Let the AI make it faster and easier for me to create; don't make it replace what I do best and leave me as a manager and code reviewer.
The parallels with grocery checkouts are worth considering. Humans are great at recognizing things, handling unexpected situations, and being friendly and personable. People working checkouts are experts at these things.
Now replace that with self serve checkouts. Random customers are forced to do this all themselves. They are not experts at this. The checkouts are less efficient because they have to accommodate these non-experts. People have to pack their own bags. And they do all of this while punching buttons on a soulless machine instead of getting some social interaction in.
But worse off is the employee who manages these checkouts. Now instead of being social, they are security guards and tech support.

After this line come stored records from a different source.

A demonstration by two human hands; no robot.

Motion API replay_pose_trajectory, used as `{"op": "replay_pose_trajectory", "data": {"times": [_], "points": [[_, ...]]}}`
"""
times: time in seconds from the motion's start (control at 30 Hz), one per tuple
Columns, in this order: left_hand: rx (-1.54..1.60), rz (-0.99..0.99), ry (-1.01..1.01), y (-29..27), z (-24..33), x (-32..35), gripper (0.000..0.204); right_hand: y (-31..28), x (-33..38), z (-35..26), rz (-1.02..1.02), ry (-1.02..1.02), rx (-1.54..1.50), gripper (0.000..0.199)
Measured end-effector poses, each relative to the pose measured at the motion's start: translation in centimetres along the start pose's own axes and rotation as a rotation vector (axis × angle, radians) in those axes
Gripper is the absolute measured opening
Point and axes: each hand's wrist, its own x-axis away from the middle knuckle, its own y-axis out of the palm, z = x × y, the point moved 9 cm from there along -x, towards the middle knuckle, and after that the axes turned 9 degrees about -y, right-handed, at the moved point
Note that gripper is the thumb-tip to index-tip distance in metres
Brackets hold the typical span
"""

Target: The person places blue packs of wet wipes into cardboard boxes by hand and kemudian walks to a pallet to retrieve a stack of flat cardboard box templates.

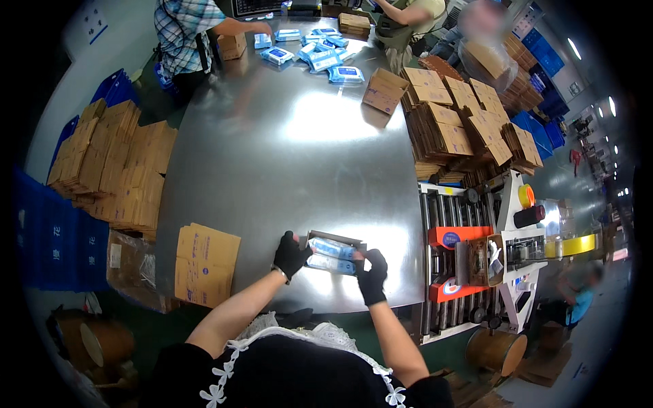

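Observation:
Near the front edge of the metal table, an open cardboard box (340, 235) holds blue-and-white soft packs (332, 263) that look like wet wipes, lying in rows. My left hand (291, 256), in a black glove with bare fingertips, is closed at the box's left end. On the opposite end, my right hand (372, 275), gloved the same way, has its fingers bent around the box's right edge. Left of my left forearm lies a flattened cardboard carton (206, 265).
More packs (323, 58) lie at the table's far end, beside a person's hand (260, 28). An open carton (385, 91) stands at the far right. Stacks of flat cartons (442, 129) flank the table. A roller taping machine (462, 255) adjoins its right edge.

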Motion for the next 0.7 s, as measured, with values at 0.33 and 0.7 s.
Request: {"op": "replay_pose_trajectory", "data": {"times": [0.33, 0.7], "points": [[-0.581, -0.631, 0.348, 4.7, 8.9, 2.1, 0.044, 10.2, -0.6, 2.6, -0.758, -0.278, 0.070, 0.032], [0.285, -0.447, -0.147, 8.7, -4.7, -3.0, 0.051, 5.3, -6.3, -7.2, -0.056, -0.419, 0.272, 0.047]]}}
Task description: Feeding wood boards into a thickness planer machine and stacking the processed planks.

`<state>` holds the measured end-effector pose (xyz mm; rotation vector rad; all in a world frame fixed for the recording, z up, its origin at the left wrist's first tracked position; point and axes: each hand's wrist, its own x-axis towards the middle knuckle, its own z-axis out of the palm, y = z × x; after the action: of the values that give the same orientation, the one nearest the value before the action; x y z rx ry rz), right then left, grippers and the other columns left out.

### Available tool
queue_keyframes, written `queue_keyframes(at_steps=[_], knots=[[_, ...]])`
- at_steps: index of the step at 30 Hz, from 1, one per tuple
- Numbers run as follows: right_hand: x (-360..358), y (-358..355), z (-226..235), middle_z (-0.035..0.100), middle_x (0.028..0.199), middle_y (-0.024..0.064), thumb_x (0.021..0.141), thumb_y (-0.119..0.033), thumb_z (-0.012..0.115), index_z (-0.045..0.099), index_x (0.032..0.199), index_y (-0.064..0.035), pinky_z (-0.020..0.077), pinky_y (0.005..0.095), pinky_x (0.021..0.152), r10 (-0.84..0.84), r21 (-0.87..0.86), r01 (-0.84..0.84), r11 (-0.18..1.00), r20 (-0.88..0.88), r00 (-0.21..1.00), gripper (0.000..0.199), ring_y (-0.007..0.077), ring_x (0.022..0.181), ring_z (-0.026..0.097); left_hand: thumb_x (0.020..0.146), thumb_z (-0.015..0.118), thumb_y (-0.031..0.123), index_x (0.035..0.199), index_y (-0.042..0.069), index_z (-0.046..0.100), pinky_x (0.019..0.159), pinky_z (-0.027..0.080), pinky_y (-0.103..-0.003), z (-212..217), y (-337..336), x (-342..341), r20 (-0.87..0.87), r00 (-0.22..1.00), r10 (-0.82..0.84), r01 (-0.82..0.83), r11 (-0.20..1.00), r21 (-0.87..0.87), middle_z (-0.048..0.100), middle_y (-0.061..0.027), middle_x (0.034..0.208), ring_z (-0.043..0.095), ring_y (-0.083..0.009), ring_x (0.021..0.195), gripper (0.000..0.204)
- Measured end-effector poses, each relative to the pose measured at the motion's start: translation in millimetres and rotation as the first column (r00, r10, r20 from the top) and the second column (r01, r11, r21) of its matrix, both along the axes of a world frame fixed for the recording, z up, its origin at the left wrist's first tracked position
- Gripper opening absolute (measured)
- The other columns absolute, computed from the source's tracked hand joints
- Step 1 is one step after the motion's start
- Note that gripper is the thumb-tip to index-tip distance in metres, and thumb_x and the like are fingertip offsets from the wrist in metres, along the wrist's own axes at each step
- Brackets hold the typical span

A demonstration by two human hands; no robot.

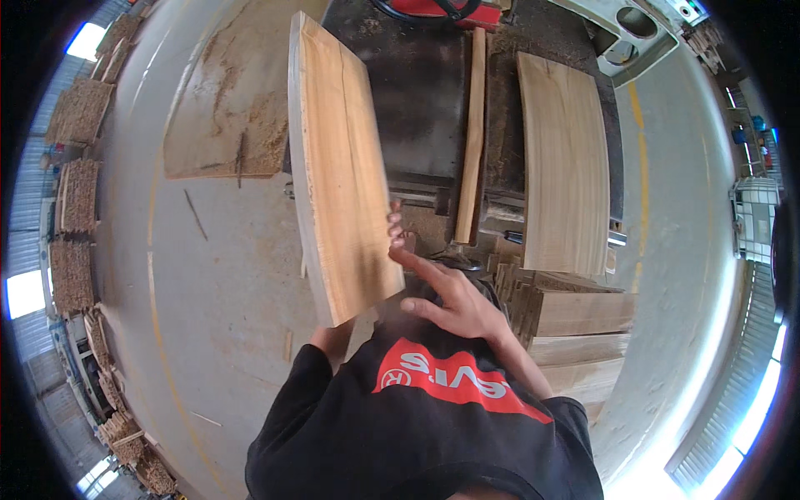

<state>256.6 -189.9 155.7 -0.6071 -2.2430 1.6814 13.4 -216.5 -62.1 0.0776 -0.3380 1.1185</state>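
Right now my left hand (333, 337) grips the board (342, 167) from below at frame center, tilted up; right hand (446, 296) splayed, w/ fingertips only on its edge. Could tip onto the saw table (417, 100).

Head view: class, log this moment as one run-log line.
left hand: under wooden board, supporting | right hand: open at board's edge | second board: flat on machine table

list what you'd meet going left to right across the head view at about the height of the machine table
stacks of cut wood pieces along the wall → sawdust-strewn flat board on the floor → large pale wooden plank held up on edge → narrow upright wooden strip → wide pale board lying flat on the machine
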Motion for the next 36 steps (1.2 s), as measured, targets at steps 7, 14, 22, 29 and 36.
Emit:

They are constantly having to shoot the computer issues and teach disinterested and frustrated beginners how to do something that should be so simple. The employee spends most of their time as a manager and watchdog, looking at a screen that shows the status of all the checkouts, looking for issues, like a prison security guard. This work is inactive and unengaging, requiring constant attention - something humans aren't good at. When little they do interact with others, it is in situations where that are upset.
We didn't automate anything here, we just changed who does what. We made customers into the people doing checkouts and we made more level staff into managers of them, plus being tech support.
This is what companies are trying to do with AI. They want to have fewer employees whose job it is to manage the AIs, directing them to produce. The human is left assigning tasks and checking the results - managers of thankless and soulless machines. The credit for the creation goes to the machines while the employees are seen as low skilled and replaceable.
And we end up back at the start: trying to find high skilled people to perform low skilled work based on experience that they only would have had if they had being doing high skilled work to begin with. When everyone is just managing an AI, no one will know what it is supposed to do.
I think vibe coding might be more successful for people doing things an experienced developer can do in their sleep with a few lines of code in Django or something. Something a non programmer might have previously done with some no code tool.
My experience is that middle manager gatekeepers are the most reluctant to participate in building knowledge systems that obsolete them though.
How was that conclusion reached? And what is meant by knowledge workers? Any work with knowledge is exactly the domain of LLMs. So, LLMs are indeed knowledge workers.
This is a FAQ: <https://news.ycombinator.com/newsfaq.html>
Counterpoint : That decision has to be made only once (probably by some expert). AI can incorportate that training data into its reasoning and voila, it becomes available to everyone. A software framework is already a collection of good decisions, practices and tastes made by experts.
> An MIT study found materials scientists experienced a 44% drop in job satisfaction when AI automated 57% of their “idea-generation” tasks
Counterpoint : Now consider making material science decisions which requires materials to have not just 3 properties but 10 or 15.
> Redesigning for Decision Velocity
Suggestion : I think this section implies we must ask our experts to externalize all their tastes, preferences, top-down thinking so that other juniors can internalize those. So experts will be teaching details (based on their internal model) to LLMs while teaching the model itself to humans.